Q. The other central relationship, of course, is between Marina and her daughter, Zoe. I understand that you were a single parent who raised a daughter. How much did that inform your characters?


A. Although my daughter did have a relationship with her father, whom she saw regularly, I raised her predominantly on my own and with very little financial support. She and I had (and still have) a lovely and very close relationship, but I did not hide behind it the way Marina did to avoid intimate relationships. Certainly, my feelings for my daughter inform Marina’s love and feelings toward Zoe, and I can imagine the fear she feels when Zoe runs away and the terror at the thought that she may have lost her daughter’s love. I know other women who are single parents, and I’m sure bits and pieces of them have crept into Marina’s story.


Q. Many, if not most of the characters in your book, are artists or creative in some way; is that because it’s set in Florence, or is there another reason?

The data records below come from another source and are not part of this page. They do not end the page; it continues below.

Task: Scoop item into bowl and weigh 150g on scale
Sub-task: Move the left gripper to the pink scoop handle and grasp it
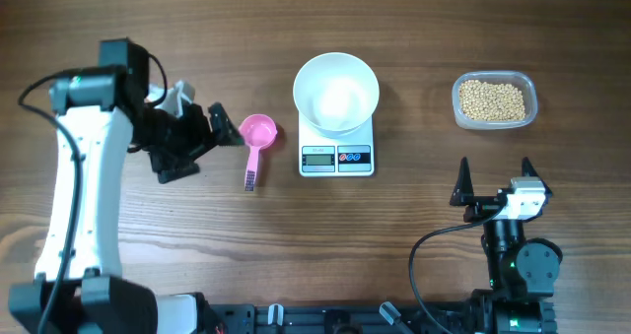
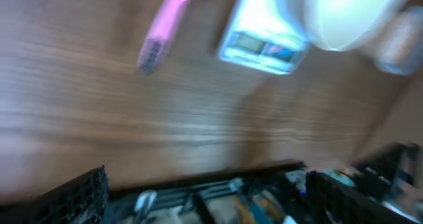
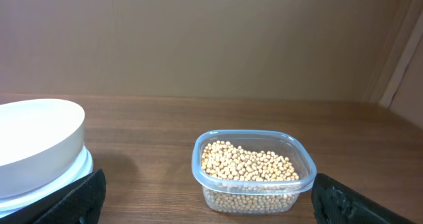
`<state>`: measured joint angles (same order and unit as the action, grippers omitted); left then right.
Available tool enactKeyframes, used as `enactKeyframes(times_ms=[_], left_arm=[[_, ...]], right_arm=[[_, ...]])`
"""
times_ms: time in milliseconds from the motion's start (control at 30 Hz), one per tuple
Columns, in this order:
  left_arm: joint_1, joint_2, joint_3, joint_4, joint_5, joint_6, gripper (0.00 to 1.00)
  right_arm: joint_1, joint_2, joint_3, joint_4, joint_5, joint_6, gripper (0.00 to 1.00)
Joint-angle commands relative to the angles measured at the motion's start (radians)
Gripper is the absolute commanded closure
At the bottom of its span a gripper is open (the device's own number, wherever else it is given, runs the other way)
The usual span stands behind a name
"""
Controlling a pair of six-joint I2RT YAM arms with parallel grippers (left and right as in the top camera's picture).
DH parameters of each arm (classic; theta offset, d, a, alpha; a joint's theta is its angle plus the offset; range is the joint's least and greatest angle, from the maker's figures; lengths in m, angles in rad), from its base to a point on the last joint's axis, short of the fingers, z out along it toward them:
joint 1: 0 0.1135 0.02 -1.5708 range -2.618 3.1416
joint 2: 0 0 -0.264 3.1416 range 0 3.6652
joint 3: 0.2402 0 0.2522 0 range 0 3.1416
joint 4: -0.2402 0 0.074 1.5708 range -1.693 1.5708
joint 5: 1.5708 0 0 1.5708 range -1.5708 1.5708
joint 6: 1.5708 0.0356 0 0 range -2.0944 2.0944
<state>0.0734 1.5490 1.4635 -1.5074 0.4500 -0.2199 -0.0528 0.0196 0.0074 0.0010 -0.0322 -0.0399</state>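
Scoop: pink scoop [image 1: 254, 142] lay just right of your left fingers [image 1: 225, 129], handle toward you.
Grip: left and right fingers [image 1: 462, 186] stood apart, empty.

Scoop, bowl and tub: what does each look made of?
Scoop: probably plastic, one even bright pink, moulded in a single piece. Bowl: smooth plain white with a soft sheen, ceramic or melamine; the look leaves that open. Tub: thin clear plastic, since the beans show through its wall.
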Motion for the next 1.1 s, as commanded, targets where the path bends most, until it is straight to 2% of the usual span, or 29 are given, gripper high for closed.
enactKeyframes(times_ms=[0,300,533,733,767,867,1067], left_arm=[[-0.039,0.010,-0.010,0.001,-0.229,-0.114,0.00],[-0.159,0.009,-0.124,0.208,-0.255,-0.134,0.00],[-0.163,0.009,-0.136,0.242,-0.241,-0.132,0.00],[-0.161,0.058,-0.203,0.324,-0.224,-0.061,0.00],[-0.161,0.090,-0.226,0.352,-0.179,-0.013,0.00],[-0.159,0.146,-0.232,0.409,-0.138,0.008,0.00],[-0.160,0.239,-0.232,0.465,-0.095,0.021,0.13]], right_arm=[[0.004,-0.002,-0.003,0.003,0.010,-0.006,0.00],[0.004,-0.002,-0.002,0.003,0.010,-0.006,0.00],[0.004,-0.002,-0.003,0.003,0.010,-0.006,0.00],[0.004,-0.002,-0.003,0.003,0.010,-0.006,0.00],[0.004,-0.002,-0.003,0.003,0.010,-0.006,0.00],[0.004,-0.002,-0.002,0.003,0.010,-0.006,0.00],[0.004,-0.002,-0.003,0.003,0.010,-0.006,0.00]])
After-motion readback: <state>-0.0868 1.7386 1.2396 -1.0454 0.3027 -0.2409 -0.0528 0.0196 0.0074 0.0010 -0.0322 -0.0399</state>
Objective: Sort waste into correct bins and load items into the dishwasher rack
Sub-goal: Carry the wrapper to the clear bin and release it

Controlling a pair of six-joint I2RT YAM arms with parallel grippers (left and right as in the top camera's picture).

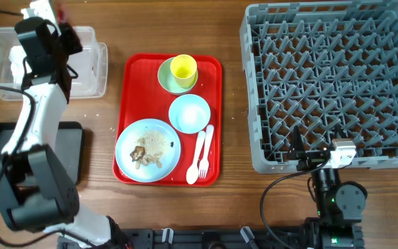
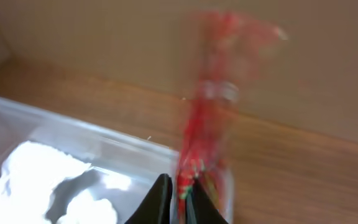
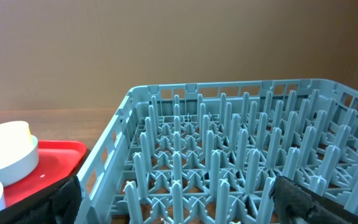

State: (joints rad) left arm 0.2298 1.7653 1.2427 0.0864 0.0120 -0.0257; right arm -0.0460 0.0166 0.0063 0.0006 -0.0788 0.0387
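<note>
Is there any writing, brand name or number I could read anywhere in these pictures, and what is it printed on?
No text can be read in any view.
Red-and-white wrapper, pinched in the left gripper: it may carry print, but it is motion-blurred and unreadable.
Dishwasher rack: no lettering visible.
Red tray and the dishes on it: no markings visible.

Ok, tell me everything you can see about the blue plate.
The plate is round, light blue and smooth. It lies flat and right way up in the near-left part of the red tray. Beige-brown scraps cover its middle. The blue bowl sits close by its far-right edge; whether they touch is unclear. White cutlery lies just to its right.
</note>
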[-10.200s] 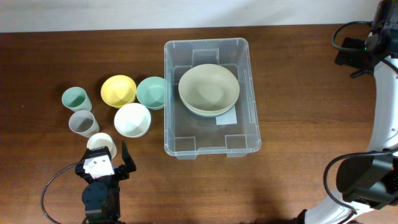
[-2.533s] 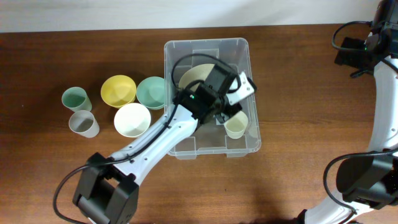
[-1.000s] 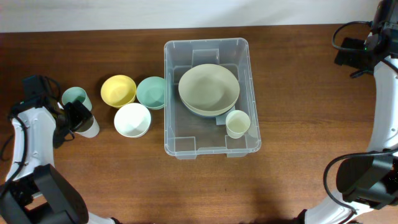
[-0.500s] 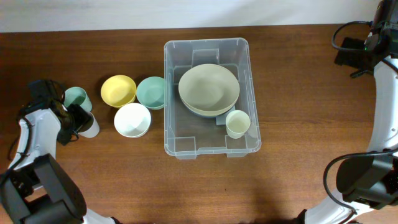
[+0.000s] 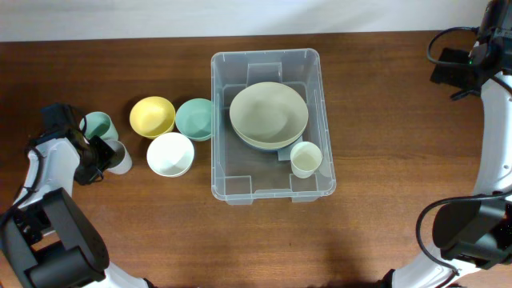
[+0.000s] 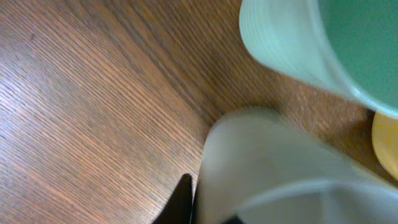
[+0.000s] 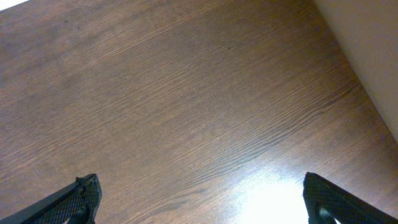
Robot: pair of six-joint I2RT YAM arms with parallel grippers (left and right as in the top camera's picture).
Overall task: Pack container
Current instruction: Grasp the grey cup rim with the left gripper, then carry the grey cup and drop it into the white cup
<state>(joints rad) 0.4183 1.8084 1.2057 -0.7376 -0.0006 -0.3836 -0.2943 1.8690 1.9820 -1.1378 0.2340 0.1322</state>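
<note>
container (image 5: 244, 172) stands mid-table, nearer the far edge, well apart from the left gripper (image 5: 106, 154), whose fingers (image 6: 180, 202) are clenched on the wall of a grey cup (image 5: 120, 158) near the table's (image 5: 384, 120) left edge. just beside it stands a mint cup (image 5: 98, 126), then a yellow bowl (image 5: 152, 117), teal bowl (image 5: 194, 118) and white bowl (image 5: 170, 154). inside the container sit a beige bowl (image 5: 269, 114) and cream cup (image 5: 306, 159). right gripper (image 7: 199, 205) is spread wide above the far right corner.

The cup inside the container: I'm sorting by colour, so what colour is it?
Pale cream; the cup shows best in the overhead view.
</note>
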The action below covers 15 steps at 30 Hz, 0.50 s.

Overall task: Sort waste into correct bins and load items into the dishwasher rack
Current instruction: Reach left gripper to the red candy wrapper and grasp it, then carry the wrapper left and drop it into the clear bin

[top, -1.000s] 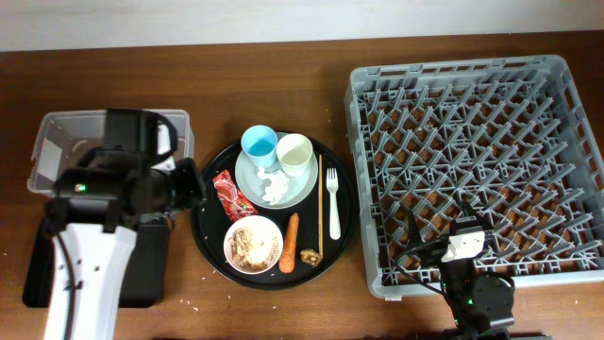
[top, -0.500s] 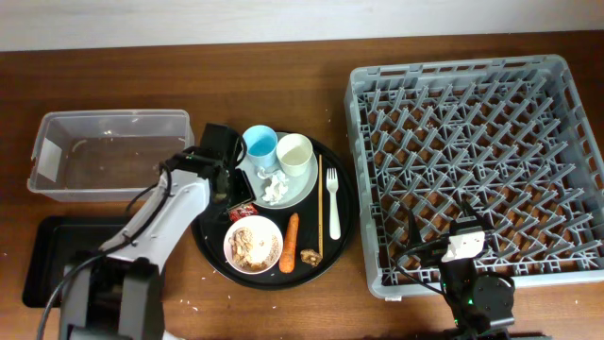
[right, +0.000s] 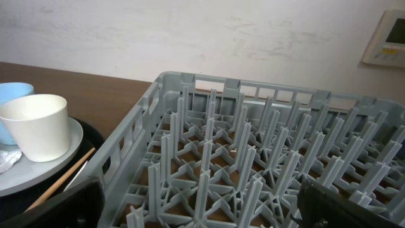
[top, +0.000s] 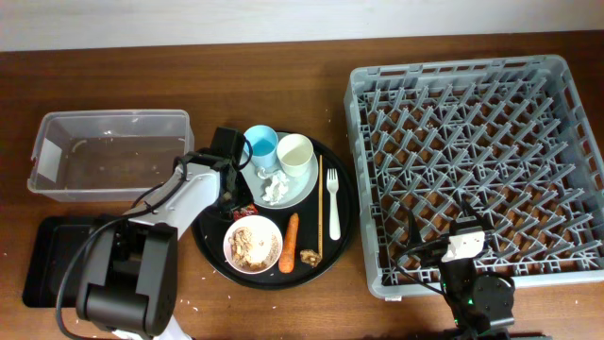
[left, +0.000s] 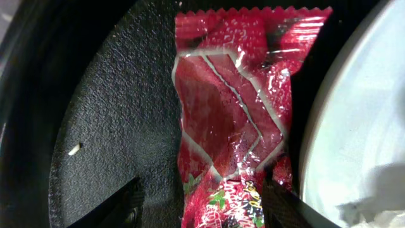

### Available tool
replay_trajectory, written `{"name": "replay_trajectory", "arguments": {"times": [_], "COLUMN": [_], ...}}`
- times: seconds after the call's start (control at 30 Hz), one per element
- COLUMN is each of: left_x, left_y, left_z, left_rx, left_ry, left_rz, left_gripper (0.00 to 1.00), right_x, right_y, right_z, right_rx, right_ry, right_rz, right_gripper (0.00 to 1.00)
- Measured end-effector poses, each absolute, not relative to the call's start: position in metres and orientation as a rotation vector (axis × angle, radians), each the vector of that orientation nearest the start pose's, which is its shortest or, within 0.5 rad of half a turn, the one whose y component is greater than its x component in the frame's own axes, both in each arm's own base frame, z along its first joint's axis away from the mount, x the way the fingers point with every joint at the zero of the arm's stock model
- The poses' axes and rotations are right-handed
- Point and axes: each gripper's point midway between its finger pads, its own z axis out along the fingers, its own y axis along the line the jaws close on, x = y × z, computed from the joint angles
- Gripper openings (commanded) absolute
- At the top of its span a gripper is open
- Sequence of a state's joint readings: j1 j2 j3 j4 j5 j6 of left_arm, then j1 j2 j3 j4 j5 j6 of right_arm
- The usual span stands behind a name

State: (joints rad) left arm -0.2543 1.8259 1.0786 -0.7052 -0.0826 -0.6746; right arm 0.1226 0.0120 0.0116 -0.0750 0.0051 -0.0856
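Red foil wrapper (left: pixel 234 126) lies flat on the big round black tray (left: pixel 107 120), right next to the edge of the white plate (left: pixel 361 120). The left gripper (left: pixel 202 208) hangs close over it. Its two fingers (left: pixel 120 206) are spread apart, one on each side of the wrapper, and they are not pinching it. The clear tub (top: pixel 109 151) sits on the table beside that tray. The right gripper (right: pixel 202 209) is spread wide too and holds nothing, by the front edge of the grey rack (right: pixel 253 158).

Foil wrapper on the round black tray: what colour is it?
Glossy red with pale lines, that crumpled foil wrapper; clearest in the left wrist view.
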Motion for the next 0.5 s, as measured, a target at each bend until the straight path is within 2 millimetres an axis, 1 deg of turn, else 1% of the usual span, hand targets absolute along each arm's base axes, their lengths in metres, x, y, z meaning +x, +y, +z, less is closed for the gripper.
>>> {"name": "replay_trajectory", "arguments": {"times": [0.07,0.13,0.17,0.2,0.23,0.33,0.4,0.5], "left_x": [0.329,0.329,0.329,0.329,0.328,0.328,0.330,0.334], "left_y": [-0.071,-0.070,-0.070,-0.070,-0.070,-0.070,-0.071,-0.072], "left_z": [0.003,0.003,0.003,0.003,0.003,0.008,0.030,0.074], "left_rx": [-0.634,-0.635,-0.635,-0.637,-0.638,-0.619,-0.591,-0.571], "left_ry": [2.930,2.929,2.929,2.930,2.930,2.926,2.884,2.776], "left_rz": [0.032,0.035,0.036,0.037,0.038,0.030,-0.007,-0.083], "left_gripper": [0.37,0.20,0.08,0.02,0.00,0.00,0.01,0.00], "right_x": [0.244,0.244,0.244,0.244,0.244,0.244,0.244,0.244], "right_y": [0.029,0.029,0.029,0.029,0.029,0.029,0.029,0.029], "right_z": [0.158,0.158,0.158,0.158,0.158,0.158,0.158,0.158], "right_rx": [-0.168,-0.168,-0.167,-0.168,-0.167,-0.168,-0.168,-0.167], "right_ry": [1.638,1.638,1.638,1.638,1.638,1.638,1.638,1.638], "right_rz": [0.024,0.024,0.024,0.023,0.024,0.024,0.023,0.024], "right_gripper": [0.99,0.99,0.99,0.99,0.99,0.99,0.99,0.99]}}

A. Florence does lend itself to art—that goes without saying—but my life has always been filled with creative people. My father, who was a businessman, was very creative and could paint and draw and make just about anything you might imagine, and was a good storyteller, too. There are six children in my family, and every one of us is artistic in some way.
When I lived in Florence, almost everyone I knew was an artist of some sort, and I continue to be surrounded by creative people today.


Q. Your main character, Marina, struggles with forgiveness. Is this a concept you chose to explore for a reason?


A. Actually, I was well into writing the book before I realized that forgiveness had become a predominant theme. I’m curious about the concept of forgiveness. Intellectually, I understand the theory that if we do not forgive the injustice done to us, we are the one who suffers, not the person at whom we direct our silent rage. Still, it’s a concept I struggle with despite having had some modest success in that arena. Once I realized the theme was there, I began to work with it on various levels with each character. It makes sense to me that Marina might find a way to forgive herself for her transgressions against Sarah but perhaps more difficult to forgive herself for hurting her daughter. I could imagine Zoe forgiving her mother but perhaps only as a means to survive. After all, she’s only fifteen, and Marina is the only parent she has. Although I couldn’t imagine how Sarah might find a way to forgive Marina, it’s not beyond the realm of possibility, and I chose to leave that in the reader’s hands.


Q. Was there a particular, specific inspiration for writing this book?


A. There were a few, including the topics we’ve already touched on, but I also wanted to explore what happens when a good person makes a bad mistake. When I started writing this book, I wanted to create a sympathetic character who did something so wrong it was unforgivable and, yet, was it? In Marina, I created a character who made a terrible mistake when she was very young and then chose, out of fear and naïveté, to cover it up. It quickly took on a life of its own, and before she knew it, she’d built a life on a foundation of lies. The thing is, she’s not a bad person, but how does she survive a life like that, and what can she do when it begins to unravel? I’ll be very interested to know if the readers will forgive her.


Q. Can you tell us about your writing practice?


A. Hmm, practice, of course, is the operative word here. You have to practice if you are going to turn out good work or any work at all. To be honest, my writing practice is sporadic. I have a busy family life and a lot of other things I like to do. I enjoy teaching my workshops and coaching other writers, and I’m a passionate gardener; I love to sail, I’m involved in community service, I travel, and my friends and extended family are spread around the world. But I’m not happy for long if I’m not writing. What works best for me is to write first thing in the morning, and the only place I produce work is in my office. I spent many years beating myself up when I wasn’t writing until I realized that there is an ebb and flow and that returning to my practice is just a part of the process. And I’m always grateful when I do.